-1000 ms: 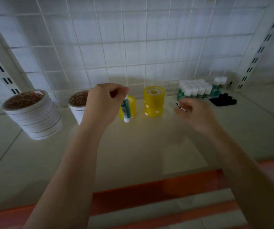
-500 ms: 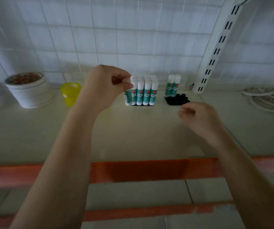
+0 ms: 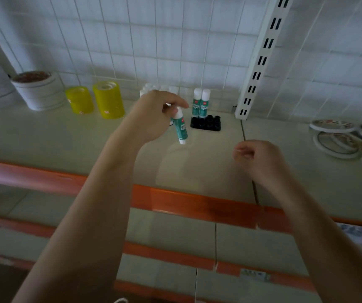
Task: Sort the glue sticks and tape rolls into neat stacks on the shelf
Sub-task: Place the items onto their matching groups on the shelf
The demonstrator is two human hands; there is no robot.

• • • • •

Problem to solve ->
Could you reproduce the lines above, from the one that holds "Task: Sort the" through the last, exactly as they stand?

Solution for this task ->
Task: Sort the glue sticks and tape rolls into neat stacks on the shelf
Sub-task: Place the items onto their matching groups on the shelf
The demonstrator is two human hands; there is no robot.

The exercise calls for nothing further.